### What to do
Look through the entries below for the line with "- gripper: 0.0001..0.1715" and the line with "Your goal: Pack", then give again exactly those two lines and all lines between them, minus the pictures.

### Information supplied
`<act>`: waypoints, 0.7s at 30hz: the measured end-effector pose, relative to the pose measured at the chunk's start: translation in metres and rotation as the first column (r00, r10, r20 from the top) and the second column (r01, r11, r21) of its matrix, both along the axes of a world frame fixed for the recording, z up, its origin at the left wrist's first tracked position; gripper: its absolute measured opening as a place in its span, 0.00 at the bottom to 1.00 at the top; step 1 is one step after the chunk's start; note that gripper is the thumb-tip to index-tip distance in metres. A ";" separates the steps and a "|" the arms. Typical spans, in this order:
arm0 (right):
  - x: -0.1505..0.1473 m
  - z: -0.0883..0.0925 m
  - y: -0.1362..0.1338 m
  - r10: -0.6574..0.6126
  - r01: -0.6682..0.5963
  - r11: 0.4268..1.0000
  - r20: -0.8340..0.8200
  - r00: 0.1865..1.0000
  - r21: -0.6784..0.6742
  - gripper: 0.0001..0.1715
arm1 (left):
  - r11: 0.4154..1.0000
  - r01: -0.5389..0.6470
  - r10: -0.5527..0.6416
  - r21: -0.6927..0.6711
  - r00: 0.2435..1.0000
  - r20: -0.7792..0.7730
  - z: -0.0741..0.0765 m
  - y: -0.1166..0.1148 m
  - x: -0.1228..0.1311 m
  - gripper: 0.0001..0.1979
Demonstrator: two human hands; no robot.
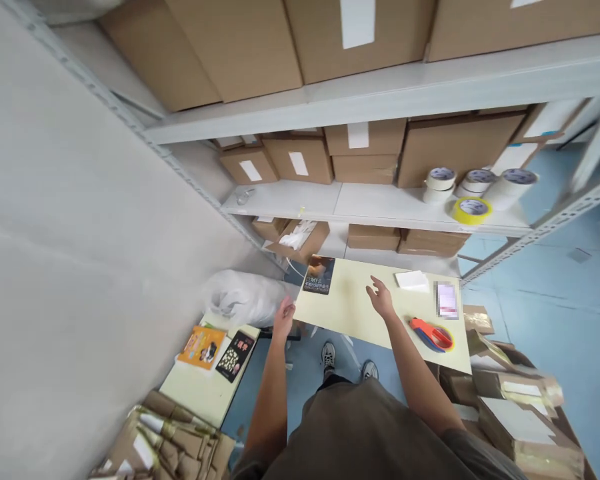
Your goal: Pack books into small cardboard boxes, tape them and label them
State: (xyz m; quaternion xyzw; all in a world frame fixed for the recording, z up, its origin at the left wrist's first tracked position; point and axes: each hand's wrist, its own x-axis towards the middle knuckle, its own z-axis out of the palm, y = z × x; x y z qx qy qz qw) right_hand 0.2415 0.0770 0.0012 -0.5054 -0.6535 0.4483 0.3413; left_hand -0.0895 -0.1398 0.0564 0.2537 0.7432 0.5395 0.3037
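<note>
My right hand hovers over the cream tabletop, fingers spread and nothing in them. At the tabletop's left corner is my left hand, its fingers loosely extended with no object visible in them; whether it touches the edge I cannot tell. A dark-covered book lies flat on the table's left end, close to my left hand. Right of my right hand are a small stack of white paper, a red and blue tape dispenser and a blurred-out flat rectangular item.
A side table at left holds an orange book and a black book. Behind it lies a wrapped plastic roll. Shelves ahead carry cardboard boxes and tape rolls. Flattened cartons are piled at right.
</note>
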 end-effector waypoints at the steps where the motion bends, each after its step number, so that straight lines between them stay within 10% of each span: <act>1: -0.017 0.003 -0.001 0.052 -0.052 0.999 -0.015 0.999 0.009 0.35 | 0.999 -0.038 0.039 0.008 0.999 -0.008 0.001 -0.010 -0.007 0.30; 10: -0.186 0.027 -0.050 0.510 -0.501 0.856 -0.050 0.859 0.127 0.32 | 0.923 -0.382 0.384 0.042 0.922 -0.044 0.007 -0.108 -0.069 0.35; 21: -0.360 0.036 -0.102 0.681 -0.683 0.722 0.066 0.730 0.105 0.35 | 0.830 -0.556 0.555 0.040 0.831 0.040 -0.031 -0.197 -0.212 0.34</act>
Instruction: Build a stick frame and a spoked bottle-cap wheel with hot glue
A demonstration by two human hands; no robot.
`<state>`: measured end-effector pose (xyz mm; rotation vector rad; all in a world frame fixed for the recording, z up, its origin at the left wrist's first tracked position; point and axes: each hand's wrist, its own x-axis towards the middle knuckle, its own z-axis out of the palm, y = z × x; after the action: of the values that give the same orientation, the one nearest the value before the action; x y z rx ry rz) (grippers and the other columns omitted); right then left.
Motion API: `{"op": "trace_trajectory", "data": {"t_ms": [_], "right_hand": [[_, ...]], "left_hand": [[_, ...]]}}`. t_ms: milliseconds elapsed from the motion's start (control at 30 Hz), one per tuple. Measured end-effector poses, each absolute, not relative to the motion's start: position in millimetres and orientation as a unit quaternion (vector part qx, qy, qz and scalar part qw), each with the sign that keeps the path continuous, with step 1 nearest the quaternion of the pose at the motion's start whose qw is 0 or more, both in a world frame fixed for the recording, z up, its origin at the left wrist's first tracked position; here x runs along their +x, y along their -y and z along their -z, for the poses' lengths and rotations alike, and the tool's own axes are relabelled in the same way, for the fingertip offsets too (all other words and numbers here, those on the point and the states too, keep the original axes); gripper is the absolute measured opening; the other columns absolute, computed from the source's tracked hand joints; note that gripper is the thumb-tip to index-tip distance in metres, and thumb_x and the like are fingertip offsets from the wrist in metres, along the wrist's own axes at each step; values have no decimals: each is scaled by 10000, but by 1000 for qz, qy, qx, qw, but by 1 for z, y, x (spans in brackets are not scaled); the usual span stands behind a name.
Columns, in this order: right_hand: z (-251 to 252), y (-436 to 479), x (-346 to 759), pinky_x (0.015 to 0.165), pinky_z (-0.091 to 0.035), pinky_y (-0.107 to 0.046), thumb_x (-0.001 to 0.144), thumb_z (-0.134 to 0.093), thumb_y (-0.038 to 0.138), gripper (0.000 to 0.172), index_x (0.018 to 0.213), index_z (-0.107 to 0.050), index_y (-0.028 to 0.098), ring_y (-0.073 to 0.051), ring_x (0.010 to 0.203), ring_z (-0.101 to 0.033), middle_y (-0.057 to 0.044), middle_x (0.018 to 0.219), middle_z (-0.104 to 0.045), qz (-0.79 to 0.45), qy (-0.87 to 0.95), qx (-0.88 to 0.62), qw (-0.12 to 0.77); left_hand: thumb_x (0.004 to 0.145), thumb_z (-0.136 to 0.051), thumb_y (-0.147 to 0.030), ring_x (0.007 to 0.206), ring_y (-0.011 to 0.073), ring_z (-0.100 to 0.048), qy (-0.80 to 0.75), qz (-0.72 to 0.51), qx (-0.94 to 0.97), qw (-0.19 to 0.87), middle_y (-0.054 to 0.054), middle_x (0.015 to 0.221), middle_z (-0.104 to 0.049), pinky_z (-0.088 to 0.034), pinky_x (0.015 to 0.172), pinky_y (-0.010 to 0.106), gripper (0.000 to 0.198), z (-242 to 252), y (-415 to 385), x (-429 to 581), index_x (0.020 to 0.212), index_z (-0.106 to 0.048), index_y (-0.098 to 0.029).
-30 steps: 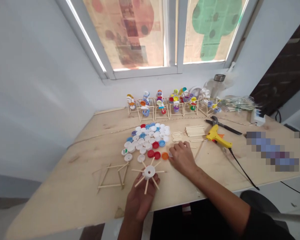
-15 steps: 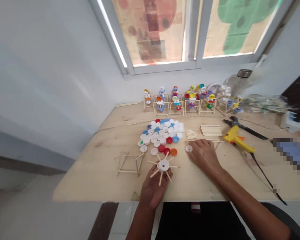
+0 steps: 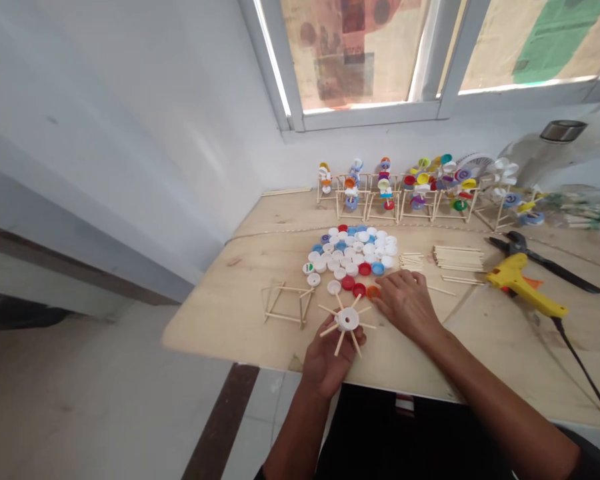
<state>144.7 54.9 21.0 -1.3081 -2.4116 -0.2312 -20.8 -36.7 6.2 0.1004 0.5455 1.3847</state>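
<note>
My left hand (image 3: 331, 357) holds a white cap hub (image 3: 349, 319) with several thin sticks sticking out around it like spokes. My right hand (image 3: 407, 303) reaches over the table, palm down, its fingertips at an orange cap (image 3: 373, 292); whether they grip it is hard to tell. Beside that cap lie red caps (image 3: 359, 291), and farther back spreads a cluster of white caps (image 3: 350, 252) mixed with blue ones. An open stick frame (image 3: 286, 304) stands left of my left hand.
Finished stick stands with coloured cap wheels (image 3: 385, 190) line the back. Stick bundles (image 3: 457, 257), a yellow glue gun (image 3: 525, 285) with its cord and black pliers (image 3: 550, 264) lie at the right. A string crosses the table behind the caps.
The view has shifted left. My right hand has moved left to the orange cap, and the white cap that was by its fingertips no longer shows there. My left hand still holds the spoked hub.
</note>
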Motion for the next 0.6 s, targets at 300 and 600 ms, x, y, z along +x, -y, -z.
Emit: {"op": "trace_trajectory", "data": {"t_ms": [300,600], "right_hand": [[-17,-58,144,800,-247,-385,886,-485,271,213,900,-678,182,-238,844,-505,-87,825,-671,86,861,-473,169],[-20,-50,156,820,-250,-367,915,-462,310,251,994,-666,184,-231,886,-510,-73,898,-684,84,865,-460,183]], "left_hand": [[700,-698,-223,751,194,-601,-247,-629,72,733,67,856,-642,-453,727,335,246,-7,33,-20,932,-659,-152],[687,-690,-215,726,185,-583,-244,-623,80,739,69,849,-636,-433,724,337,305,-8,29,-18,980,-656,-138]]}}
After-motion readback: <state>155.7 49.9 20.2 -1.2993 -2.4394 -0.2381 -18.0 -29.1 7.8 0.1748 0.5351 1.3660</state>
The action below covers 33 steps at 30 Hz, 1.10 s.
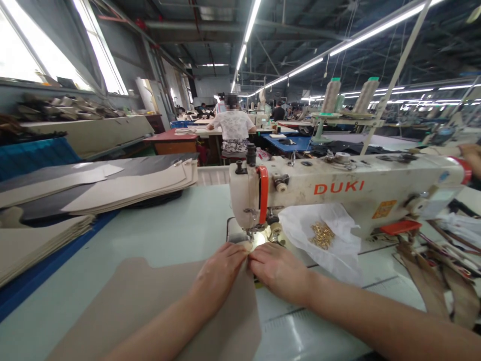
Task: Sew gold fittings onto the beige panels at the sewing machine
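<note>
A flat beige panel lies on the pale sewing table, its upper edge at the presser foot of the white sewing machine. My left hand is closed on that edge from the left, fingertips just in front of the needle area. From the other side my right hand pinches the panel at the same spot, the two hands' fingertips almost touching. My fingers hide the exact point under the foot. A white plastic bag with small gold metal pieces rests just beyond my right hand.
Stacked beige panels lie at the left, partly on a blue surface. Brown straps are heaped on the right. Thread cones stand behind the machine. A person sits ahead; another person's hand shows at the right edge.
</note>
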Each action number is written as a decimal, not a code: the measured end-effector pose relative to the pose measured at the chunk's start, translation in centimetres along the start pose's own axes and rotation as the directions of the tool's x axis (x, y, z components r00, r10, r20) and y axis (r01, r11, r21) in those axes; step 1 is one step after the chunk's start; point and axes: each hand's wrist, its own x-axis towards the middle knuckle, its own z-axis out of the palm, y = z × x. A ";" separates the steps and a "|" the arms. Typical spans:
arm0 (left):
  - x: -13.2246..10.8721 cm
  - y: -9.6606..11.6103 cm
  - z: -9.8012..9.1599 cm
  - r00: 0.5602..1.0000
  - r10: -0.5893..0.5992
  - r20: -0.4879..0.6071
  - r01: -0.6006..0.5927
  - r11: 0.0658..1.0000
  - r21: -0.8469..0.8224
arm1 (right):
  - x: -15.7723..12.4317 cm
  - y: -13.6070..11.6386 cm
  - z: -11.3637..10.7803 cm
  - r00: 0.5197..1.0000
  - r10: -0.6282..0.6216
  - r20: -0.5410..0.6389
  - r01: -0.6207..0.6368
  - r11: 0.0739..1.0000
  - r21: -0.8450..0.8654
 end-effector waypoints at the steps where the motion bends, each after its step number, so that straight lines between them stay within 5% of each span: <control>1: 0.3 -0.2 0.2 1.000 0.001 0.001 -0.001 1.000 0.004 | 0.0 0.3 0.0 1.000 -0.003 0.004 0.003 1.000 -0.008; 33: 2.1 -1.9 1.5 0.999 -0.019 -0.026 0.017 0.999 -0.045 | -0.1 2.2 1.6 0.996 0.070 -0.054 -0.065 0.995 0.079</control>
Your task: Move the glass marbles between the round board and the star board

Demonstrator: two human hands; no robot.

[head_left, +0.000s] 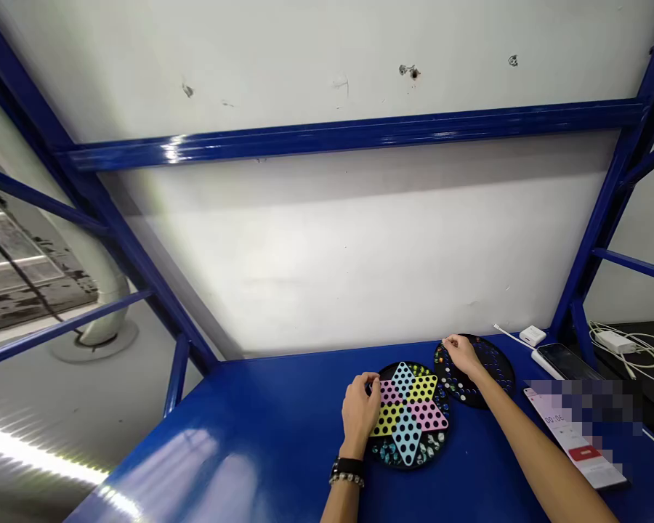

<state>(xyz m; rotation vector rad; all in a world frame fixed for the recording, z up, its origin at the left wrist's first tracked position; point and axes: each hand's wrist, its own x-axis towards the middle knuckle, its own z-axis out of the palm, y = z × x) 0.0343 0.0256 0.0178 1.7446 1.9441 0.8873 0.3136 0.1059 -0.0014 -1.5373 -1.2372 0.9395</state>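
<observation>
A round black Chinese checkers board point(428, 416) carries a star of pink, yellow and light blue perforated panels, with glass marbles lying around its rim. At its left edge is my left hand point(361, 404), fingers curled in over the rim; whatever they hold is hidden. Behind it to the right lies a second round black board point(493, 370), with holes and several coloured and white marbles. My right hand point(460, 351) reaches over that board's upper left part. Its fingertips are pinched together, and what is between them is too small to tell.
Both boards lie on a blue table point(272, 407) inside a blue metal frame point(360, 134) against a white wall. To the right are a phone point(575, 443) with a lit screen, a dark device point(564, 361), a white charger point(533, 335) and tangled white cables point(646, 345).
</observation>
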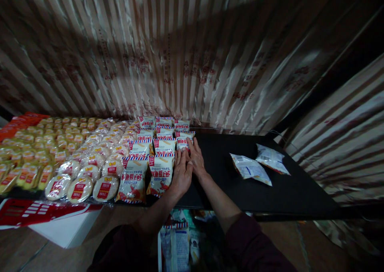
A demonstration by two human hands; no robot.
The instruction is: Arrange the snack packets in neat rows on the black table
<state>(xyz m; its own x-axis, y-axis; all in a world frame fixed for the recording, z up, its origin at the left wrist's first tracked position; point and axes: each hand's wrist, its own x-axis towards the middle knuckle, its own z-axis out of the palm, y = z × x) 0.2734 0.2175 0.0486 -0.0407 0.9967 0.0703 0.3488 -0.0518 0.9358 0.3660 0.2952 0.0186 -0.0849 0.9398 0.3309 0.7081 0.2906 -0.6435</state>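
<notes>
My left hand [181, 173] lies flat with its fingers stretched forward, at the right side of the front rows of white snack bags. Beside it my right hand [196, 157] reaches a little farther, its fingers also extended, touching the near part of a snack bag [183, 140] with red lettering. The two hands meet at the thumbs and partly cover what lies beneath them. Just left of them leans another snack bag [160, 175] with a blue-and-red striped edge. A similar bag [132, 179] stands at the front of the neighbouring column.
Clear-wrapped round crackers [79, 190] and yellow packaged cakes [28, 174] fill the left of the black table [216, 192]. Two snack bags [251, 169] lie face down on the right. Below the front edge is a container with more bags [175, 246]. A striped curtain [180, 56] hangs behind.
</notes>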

### Reply
  - gripper: 0.0001..0.1715
arm1 (left):
  - r11: 0.4154..1.0000
  - r01: -0.5389..0.6470
  - r10: -0.5527..0.6416
  - r21: -0.6927..0.6711
  - r00: 0.2435..1.0000
  - r20: -0.7792..0.7730
  - z: -0.0741..0.0765 m
  - y: -0.1166..0.1148 m
  - x: -0.1228..0.1311 m
  - gripper: 0.0001..0.1979
Demonstrator: two human hands; no robot.
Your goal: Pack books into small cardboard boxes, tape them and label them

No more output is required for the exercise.